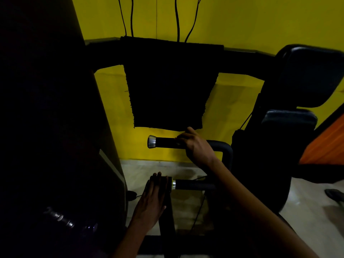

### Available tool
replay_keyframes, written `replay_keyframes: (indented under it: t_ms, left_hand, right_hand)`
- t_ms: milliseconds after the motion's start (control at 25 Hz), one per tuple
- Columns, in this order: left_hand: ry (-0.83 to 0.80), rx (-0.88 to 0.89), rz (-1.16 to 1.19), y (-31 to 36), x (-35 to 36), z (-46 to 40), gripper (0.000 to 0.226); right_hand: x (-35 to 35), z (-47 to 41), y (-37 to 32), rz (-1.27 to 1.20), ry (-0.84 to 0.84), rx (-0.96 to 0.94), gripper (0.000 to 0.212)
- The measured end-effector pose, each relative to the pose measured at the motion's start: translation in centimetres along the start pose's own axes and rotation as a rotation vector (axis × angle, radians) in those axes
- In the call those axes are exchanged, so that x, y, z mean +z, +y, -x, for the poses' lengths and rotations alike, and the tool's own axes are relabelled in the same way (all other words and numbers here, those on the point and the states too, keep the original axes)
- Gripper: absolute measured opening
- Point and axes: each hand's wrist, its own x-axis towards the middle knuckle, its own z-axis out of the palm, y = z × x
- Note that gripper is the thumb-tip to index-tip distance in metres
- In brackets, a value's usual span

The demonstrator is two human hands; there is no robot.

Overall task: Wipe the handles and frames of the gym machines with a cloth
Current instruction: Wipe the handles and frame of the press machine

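A black handle with a chrome end cap (163, 142) sticks out to the left at mid frame. My right hand (197, 146) is closed around its right part. A second, lower handle (191, 184) with a metal collar points left too. My left hand (154, 198) lies flat, fingers together, on a dark upright frame post (167, 220) just left of that collar. A dark cloth (167, 86) hangs draped over the machine's top crossbar (240, 58), just above my right hand. The scene is very dim, and no cloth shows in either hand.
A dark machine column (52, 127) fills the left side. Black padded seat cushions (307, 75) stand at the right, an orange panel (323, 144) beyond them. Cables (176, 19) hang down the yellow wall. Pale floor lies below, with a dark sandal (335, 195) at the right edge.
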Motion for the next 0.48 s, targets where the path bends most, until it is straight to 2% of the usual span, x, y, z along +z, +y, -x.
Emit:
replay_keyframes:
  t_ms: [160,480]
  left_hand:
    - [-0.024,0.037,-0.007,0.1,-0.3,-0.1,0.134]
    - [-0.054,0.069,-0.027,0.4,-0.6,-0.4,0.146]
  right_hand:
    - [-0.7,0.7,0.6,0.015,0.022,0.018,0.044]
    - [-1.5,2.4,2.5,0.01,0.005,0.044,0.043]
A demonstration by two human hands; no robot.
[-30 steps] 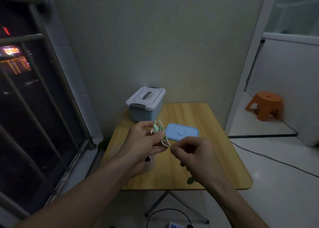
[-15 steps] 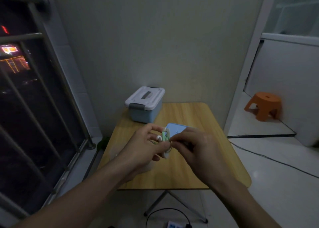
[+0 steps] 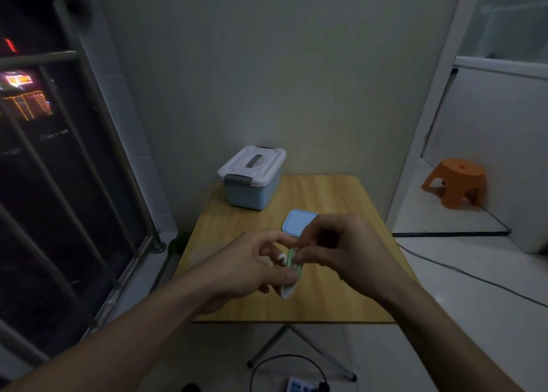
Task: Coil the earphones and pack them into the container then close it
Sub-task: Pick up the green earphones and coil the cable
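From the head view, both hands meet low over the middle of the wooden bench (image 3: 350, 202), working a small bundle of green-and-white earphones (image 3: 292, 258) between them. The left hand (image 3: 249, 268) cups the bundle from below, its fingers curled narrow around the loops, while the right hand (image 3: 335, 251) pinches the top of the coil with thumb and forefinger. The step in hand looks like the last of the coiling: cinching the loops so they stay together. A pale, partly see-through shape below the hands may be the open container (image 3: 289, 291), though it is too hidden to be sure; its blue lid (image 3: 296, 222) lies flat just beyond the right hand. A larger lidded storage box (image 3: 252, 181) sits at the far left corner. Next, I judge, the coil must be kept tight while it is lowered into the container. Against the frame a second ago, the right hand has moved up from the cable's loose end to the coil itself, covering more of the lid.
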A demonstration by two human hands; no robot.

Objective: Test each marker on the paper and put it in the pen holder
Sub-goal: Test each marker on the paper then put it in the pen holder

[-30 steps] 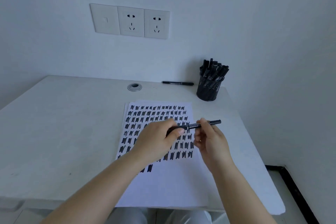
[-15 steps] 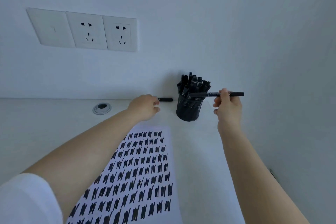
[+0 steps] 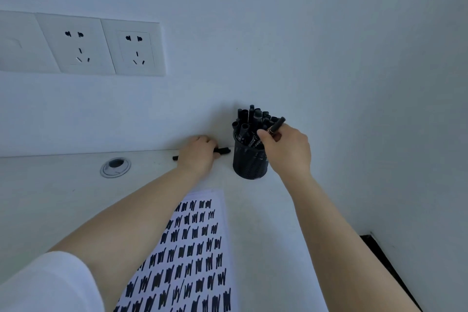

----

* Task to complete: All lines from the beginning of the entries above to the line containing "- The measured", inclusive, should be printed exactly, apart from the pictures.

* Answer for this exercise:
### Available tool
replay_keyframes, written `replay_keyframes: (indented under it: t_ms, left_hand, right_hand)`
- t_ms: milliseconds after the motion's start (control at 25 Hz), one per tuple
- Columns, in this order: left_hand: ry (-0.83 to 0.80), rx (-0.88 to 0.89), rz (-1.16 to 1.19), y (-31 to 36), x (-35 to 36), z (-46 to 40), gripper (0.000 to 0.226); right_hand: x (-35 to 35), z (-47 to 41), y (-37 to 32), rz (-1.27 to 1.20), ry (-0.84 to 0.84), rx (-0.96 to 0.94), gripper (0.000 to 0.212)
- The measured end-effector pose, each relative to the pose measured at the motion's start: translation in centimetres along the start pose's own axes and rotation as a rotation vector (axis × angle, radians) in those axes

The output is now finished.